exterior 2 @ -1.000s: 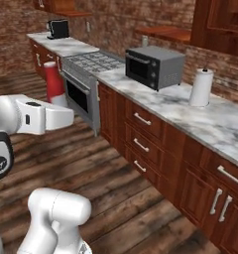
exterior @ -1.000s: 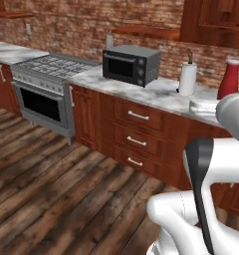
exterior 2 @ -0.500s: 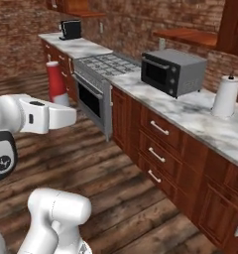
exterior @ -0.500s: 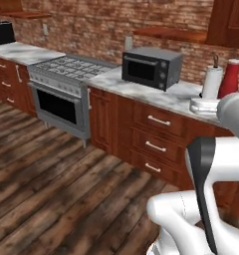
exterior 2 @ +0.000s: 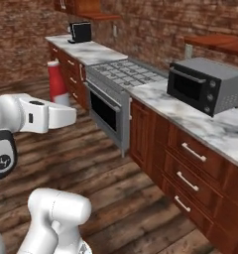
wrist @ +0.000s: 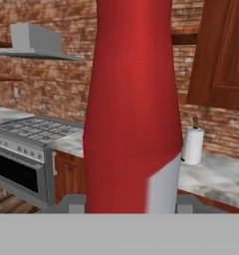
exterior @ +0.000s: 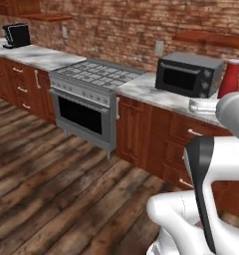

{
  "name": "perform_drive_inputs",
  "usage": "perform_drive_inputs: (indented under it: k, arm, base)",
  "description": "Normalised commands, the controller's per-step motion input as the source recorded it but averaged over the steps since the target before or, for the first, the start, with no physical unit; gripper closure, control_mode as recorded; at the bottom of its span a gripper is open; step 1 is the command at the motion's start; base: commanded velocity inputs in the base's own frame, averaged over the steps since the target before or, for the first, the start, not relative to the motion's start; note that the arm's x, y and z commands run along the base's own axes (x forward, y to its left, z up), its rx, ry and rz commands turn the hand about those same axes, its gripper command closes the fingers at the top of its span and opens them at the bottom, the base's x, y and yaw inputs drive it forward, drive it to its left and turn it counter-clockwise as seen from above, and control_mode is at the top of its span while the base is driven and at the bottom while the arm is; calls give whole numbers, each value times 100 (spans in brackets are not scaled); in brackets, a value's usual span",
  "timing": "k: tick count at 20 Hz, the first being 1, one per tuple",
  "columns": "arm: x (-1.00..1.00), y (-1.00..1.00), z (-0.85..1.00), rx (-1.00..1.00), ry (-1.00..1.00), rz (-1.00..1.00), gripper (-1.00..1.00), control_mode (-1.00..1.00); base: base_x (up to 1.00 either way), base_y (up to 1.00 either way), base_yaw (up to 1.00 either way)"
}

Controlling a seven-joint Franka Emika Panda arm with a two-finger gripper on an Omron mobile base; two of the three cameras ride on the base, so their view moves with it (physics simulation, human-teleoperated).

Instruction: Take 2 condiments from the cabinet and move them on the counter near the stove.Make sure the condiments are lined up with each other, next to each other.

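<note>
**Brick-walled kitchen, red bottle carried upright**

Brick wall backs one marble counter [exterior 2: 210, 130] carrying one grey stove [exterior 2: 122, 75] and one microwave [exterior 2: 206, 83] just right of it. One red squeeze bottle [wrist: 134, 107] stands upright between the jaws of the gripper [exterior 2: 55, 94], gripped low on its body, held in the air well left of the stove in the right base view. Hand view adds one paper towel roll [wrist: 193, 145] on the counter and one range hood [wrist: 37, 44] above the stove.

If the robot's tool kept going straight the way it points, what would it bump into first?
Probably the marble counter by the paper towel roll, since the tool, carrying the red bottle, faces there. Depth is unclear.
</note>
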Motion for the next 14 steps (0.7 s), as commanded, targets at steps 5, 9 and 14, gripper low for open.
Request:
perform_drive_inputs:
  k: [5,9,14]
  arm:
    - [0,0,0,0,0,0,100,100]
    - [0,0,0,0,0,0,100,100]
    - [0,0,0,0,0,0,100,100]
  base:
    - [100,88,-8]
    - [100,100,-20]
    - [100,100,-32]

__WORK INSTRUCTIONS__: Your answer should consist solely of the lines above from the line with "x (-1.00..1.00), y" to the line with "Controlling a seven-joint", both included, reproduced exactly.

__EXERCISE SOLUTION__:
  "columns": "arm: x (-1.00..1.00), y (-1.00..1.00), z (-0.85..1.00), rx (-1.00..1.00), ry (-1.00..1.00), rz (-1.00..1.00), gripper (-1.00..1.00), control_mode (-1.00..1.00); base: base_x (up to 1.00 either way), base_y (up to 1.00 either way), base_yaw (up to 1.00 either way)"
}

Controlling a seven-joint Franka Emika Panda arm with a two-finger gripper on an Omron mobile base; two of the three cameras ride on the base, so their view moves with it (physics simulation, human-teleoperated).

Nothing more belongs to this answer.